Covid-19- and vaccine-related misinformation on Twitter has made detecting and analyzing bot activity an important aspect of medical research. Twitter has stated that about 5% of its account base are undeclared bots, a figure disputed by Twitter’s former head of cybersecurity and by the company’s potential purchaser, Elon Musk. This article in the Journal of Medical Internet Research identified about 4% of roughly 200,000 Twitter accounts tweeting about Covid-19 in the early stage of the pandemic to be clandestine bots, which were also found to have the most negative content in their tweets: “undeclared bots were generally focused on criticizing political measures, interpersonal blame between senators or governors, and criticism directed at governments or political leaders in relation to the mismanagement of the health crisis.” Political hot-button issues also tend to attract Twitter bot activity. Researchers analyzing 10 million tweets in the month before the 2019 UK federal election focusing on attitudes toward Brexit found that up to 10 percent of accounts were bots, the activity of which saw a remarkable increased immediately after a nationally televised debate between Jeremy Corbin and Boris Johnson.  
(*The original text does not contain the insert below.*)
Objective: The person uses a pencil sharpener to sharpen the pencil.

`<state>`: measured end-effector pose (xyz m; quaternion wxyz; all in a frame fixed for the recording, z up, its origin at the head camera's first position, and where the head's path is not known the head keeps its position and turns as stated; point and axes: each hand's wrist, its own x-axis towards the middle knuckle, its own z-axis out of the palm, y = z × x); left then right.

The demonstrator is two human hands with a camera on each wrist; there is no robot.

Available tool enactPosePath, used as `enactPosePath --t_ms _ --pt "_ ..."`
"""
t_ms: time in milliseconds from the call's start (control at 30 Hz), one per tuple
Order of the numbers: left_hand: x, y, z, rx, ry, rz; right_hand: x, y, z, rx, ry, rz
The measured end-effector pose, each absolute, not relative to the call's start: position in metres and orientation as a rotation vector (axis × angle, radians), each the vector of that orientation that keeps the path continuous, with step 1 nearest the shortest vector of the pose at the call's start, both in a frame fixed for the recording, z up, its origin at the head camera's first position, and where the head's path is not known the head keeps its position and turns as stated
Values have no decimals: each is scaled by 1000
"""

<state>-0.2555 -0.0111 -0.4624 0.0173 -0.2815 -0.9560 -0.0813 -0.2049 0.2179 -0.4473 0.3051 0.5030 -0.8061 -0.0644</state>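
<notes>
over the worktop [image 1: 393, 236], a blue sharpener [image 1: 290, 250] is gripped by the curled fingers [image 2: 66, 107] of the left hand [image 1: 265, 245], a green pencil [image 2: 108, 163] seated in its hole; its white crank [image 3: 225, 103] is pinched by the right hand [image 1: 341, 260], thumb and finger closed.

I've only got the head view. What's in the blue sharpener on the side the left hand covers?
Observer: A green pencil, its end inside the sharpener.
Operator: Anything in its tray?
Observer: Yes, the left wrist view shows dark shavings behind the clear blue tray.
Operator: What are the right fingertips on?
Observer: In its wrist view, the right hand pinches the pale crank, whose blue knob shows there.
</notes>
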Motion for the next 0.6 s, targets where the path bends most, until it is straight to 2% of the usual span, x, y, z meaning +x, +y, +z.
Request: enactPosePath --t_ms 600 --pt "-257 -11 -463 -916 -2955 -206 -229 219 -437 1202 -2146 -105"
How do you tell if a bot is a bot? The Botometer can be used to analyze a Twitter account’s tweeting history and patterns to determine if it is acting bot-like. This other tool by data scientist @conspirator0 can be used without a Twitter account to quickly check a graph of recent tweets -- if the account has been posting 24 hours a day, for example, it is probably software, not a person. Other, more sophisticated bot investigations have adopted such things as the tools of DNA analysis to delve into the randomness and relative similarity among pools of accounts to suss out bot behaviour.  

Of course not every peddler of dodgy information on Twitter is non-human. One similarity with deepfake videos is the use of the same Generative Adversarial Network technique to create fake profile pictures, used both for wholly automated Twitter accounts and by humans masking their identity online. The website uses this technique. Refreshing the page to show a new non-existing person can be quite unsettling. The use of such fake profile photos can also fool people: in this study of perception of synthetic faces the authors note: “…the human ability to accurately distinguish between synthetic and real faces is not better than chance.” That said @conspirator0 notes that there are still telltale signs of falsity in such images: the eyes are typically centred in the same location on each generated image, and hair and teeth tend to have odd characteristics. 

For now, deepfake videos and automated Twitter accounts with a malicious intent to spread false information are not impossible to spot. However as such simulations are expected to improve in the future, it’s good to start developing skeptical instincts in order to build mental defences against computer-generated propaganda. Keep the software in its place.